OK...I just opened the dishwasher and what did I find? MY STONEWARE!! My husband very helpfully washed it in the dishwasher! So my question is...how do I get the soap flavour out or am I sunk? Do I need to start from scratch with the seasoning...they still look pretty dark, but not as glossy as they were. Any thoughts here would be appreciated.


----------



## -DEADLY SUSHI- (May 11, 2004)

Poor Alix.    I have to say... it IS kinda funny.    I would just rub them with oil and pop em in the oven on low for an hour. Just re season them a little. THough, I dont have them personally. But I know that they will be just fine.


----------



## Alix (May 11, 2004)

OK, I am seeing the humour now...but I sure wasn't earlier in the day! I will try reseasoning them and hope for the best.


----------



## scott123 (May 12, 2004)

You might be able to toss them in a self cleaning oven and then start from scratch with the seasoning.  The temperature reached should be enough to burn off any soap flavors.  Just make sure you put them in the oven completely dry (dry for days).


----------



## Alix (May 12, 2004)

Thanks Scott...I will try that.

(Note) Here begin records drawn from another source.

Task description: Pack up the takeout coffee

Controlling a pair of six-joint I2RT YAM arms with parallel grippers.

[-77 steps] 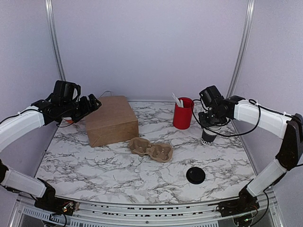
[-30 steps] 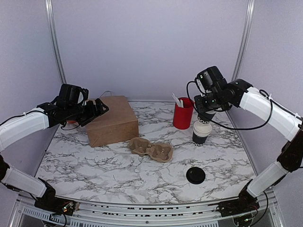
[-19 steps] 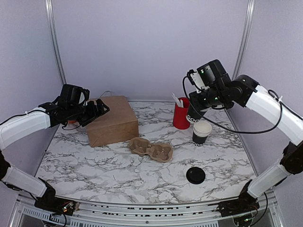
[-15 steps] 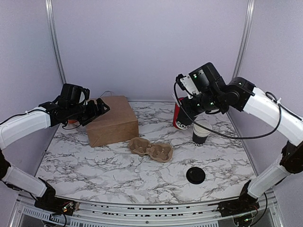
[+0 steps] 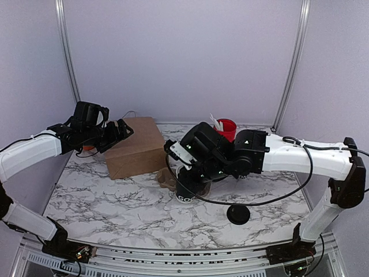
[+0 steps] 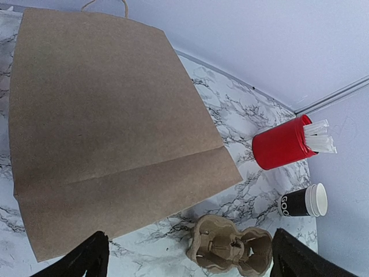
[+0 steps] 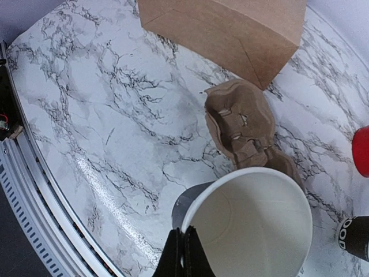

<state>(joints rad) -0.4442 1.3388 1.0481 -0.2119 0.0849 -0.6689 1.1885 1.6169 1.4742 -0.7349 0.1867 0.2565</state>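
Observation:
My right gripper (image 5: 184,176) is shut on the rim of a lidless black paper cup (image 5: 185,194), white inside (image 7: 253,222). Its fingers (image 7: 183,251) pinch the near rim. It holds the cup low over the table, on the near side of the brown pulp cup carrier (image 7: 241,122). My arm mostly hides the carrier in the top view (image 5: 166,179). The round black lid (image 5: 238,214) lies alone on the table front right. My left gripper (image 5: 118,131) is open and empty over the brown paper bag (image 5: 136,147); its fingers (image 6: 81,262) frame the carrier (image 6: 230,251).
The red cup (image 5: 226,128) with white utensils stands at the back. The stack of lidless black cups (image 6: 304,201) stands to its right, also seen at the right wrist view's edge (image 7: 354,236). The bag (image 6: 109,127) lies flat at the back left.
My right arm lifted one black cup off the stack and swung it left and down, from beside the red cup to the carrier at the table's centre. My left arm barely moved.

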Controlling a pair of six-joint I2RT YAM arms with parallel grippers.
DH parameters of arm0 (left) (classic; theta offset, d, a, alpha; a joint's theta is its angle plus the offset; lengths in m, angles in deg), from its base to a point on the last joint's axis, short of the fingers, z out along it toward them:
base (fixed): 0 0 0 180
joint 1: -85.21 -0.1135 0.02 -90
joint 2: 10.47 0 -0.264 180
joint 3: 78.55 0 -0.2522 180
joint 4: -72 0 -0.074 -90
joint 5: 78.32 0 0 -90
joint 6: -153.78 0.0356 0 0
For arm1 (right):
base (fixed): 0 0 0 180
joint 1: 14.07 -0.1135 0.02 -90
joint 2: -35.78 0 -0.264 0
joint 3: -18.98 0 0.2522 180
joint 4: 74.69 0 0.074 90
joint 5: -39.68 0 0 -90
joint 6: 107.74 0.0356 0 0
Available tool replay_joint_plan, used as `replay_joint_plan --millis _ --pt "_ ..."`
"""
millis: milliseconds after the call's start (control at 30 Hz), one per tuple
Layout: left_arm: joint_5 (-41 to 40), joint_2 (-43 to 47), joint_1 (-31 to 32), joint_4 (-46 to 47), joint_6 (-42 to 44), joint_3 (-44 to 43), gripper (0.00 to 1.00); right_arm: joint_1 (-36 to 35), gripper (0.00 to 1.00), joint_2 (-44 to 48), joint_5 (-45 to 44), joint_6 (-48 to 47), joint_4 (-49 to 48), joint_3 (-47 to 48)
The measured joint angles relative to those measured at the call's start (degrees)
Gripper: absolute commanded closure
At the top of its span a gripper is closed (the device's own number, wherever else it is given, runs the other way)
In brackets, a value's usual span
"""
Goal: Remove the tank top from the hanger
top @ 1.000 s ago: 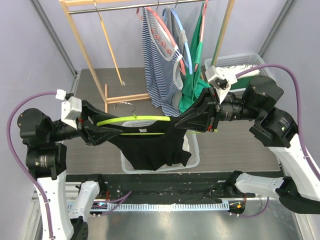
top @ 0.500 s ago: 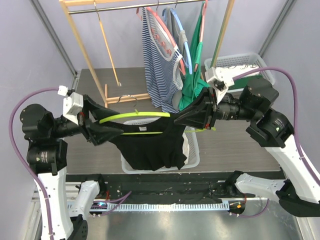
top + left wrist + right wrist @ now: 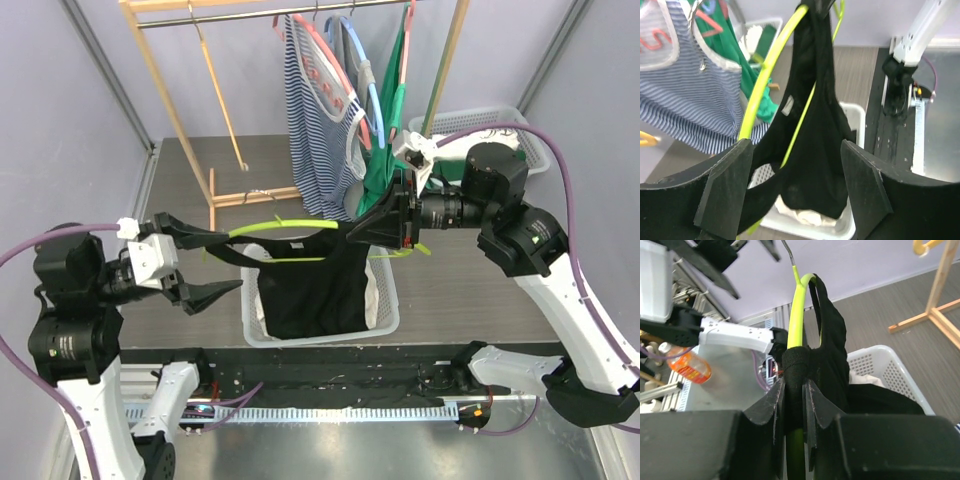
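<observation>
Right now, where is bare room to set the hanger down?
Bare table lies right of the front basket, and under the wooden rack left of the striped tank top. The middle is crowded: black tank top, lime hanger.

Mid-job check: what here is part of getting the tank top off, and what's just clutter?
Job: tank top, hanger, right end effector shut on the hanger, left end effector open, near basket (likely drop spot).
Clutter: striped top, green garment, rack, far basket.

Bright even light, soft shadows, foreground blur
</observation>
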Motion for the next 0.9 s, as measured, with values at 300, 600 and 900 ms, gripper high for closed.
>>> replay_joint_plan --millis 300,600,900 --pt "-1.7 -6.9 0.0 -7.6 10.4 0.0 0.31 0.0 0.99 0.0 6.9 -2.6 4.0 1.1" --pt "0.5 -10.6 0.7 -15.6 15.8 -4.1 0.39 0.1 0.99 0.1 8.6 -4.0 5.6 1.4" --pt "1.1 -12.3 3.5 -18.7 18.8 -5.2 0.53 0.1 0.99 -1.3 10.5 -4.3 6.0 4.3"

Hey...do you suppose that would also work with my scorched Visions?


----------



## -DEADLY SUSHI- (May 12, 2004)

Alix, Im not sure that your Vision cookware can withstand the heat. I wouldnt do it.


----------



## Alix (May 13, 2004)

Darn. Thanks Sushi.


----------



## chefwannabe (Jun 1, 2004)

*I did the same thing*

Someone in my family decided to do the same thing to my pizza stone last year. I started over with seasoning and let it sit in a moderate oven for about 3 hours. Didn't work as well as I had hoped so I done it again and again. Finally after 3 times, it helped. One week later, I dropped the thing and it broke. Had to buy a new one. I guard all my stoneware now and don't allow anyone else in the house to touch it.


----------



## Alix (Jun 1, 2004)

Lori...how on earth do you manage to guard your stoneware...mine is up for grabs whenever someone is doing a pizza. I am still not over this! :x  but I reseasoned and thing seem to be ok.


----------



## chefwannabe (Jun 1, 2004)

*How to guard stoneware*

I think I've mentioned before that I spent about $150 last year at a Pampered Chef party and bought all their classic stoneware items. If anyone comes close to touching them, I just tell them that if they break one piece they will break up the set and I will have to charge them $150 to buy all new pieces. (It wouldn't break up the set, but so far that works)


----------